§ Exercise requirements: Pick out every line in the data below that holds "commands".
====== Given entries
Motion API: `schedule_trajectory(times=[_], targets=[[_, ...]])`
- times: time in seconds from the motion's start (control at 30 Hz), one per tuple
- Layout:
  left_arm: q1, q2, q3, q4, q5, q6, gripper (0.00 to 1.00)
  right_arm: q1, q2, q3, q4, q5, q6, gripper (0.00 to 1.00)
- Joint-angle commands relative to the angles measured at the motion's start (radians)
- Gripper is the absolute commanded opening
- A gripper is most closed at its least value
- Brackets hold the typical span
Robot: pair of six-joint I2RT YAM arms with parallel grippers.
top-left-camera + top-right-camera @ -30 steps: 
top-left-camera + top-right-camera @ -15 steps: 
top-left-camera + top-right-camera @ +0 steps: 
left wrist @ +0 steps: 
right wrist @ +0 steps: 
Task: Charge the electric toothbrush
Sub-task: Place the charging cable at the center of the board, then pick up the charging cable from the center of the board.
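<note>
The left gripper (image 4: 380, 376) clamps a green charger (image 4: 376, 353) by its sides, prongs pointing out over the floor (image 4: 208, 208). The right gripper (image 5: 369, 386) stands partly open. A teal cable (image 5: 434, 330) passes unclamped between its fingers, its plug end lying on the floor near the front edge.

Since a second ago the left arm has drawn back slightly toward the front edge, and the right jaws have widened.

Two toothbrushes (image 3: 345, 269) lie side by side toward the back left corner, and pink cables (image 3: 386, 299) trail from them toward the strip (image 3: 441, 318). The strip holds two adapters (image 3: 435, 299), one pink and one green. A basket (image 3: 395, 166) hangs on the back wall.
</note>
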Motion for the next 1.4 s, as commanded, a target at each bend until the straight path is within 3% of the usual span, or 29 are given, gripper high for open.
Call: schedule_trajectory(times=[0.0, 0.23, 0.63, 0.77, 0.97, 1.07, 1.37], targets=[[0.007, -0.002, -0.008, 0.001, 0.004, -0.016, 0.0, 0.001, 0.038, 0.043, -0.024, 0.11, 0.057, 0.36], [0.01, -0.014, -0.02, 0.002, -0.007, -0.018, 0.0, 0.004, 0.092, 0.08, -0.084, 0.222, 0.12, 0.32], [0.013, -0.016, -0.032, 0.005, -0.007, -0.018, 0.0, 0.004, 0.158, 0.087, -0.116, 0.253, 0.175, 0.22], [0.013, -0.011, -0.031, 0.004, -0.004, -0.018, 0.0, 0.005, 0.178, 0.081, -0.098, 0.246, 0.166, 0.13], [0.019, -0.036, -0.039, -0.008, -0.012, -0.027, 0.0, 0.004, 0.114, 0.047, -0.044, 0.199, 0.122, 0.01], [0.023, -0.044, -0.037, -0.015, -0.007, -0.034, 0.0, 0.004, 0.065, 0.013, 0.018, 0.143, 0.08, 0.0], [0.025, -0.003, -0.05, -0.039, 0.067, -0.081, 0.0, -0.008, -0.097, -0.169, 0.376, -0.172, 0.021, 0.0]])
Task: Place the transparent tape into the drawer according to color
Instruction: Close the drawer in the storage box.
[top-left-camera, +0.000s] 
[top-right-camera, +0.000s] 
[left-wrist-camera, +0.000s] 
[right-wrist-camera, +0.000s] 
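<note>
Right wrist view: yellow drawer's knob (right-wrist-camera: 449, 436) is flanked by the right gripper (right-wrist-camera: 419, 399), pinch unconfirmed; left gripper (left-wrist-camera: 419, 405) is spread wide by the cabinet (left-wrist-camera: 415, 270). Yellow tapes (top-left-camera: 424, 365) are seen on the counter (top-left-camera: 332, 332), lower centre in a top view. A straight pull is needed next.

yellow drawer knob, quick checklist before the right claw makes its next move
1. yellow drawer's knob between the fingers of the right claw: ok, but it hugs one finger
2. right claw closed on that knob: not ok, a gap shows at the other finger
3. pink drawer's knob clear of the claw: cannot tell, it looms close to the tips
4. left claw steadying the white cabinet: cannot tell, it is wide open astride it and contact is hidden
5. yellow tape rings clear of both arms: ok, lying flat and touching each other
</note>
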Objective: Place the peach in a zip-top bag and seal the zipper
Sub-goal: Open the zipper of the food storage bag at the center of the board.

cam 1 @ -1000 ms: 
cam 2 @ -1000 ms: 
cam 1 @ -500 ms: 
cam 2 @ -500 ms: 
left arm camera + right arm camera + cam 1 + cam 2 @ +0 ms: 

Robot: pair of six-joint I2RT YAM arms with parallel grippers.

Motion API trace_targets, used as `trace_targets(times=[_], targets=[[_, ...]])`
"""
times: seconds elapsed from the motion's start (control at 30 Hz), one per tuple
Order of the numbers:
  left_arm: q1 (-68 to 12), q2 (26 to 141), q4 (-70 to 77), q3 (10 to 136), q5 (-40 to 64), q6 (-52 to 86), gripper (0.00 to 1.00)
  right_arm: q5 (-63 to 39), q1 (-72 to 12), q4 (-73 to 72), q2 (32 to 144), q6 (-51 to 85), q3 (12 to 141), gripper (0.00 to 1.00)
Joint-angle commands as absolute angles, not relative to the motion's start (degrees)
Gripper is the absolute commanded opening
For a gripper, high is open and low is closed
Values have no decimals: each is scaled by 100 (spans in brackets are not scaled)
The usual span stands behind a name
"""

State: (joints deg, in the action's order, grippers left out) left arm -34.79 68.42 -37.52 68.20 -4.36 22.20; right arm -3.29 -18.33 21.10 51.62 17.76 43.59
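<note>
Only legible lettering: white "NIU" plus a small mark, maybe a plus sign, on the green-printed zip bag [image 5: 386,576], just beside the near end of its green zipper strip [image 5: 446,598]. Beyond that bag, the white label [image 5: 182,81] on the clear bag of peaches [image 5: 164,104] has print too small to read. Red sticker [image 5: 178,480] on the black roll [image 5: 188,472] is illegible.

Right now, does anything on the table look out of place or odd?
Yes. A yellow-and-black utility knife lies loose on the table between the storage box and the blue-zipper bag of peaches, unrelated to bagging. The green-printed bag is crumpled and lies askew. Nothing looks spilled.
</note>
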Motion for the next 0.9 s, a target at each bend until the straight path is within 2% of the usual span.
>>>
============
§ Response below:
- Joint-angle commands relative to the angles measured at the motion's start (radians)
Joint-angle commands as absolute angles, not relative to the motion's start (degrees)

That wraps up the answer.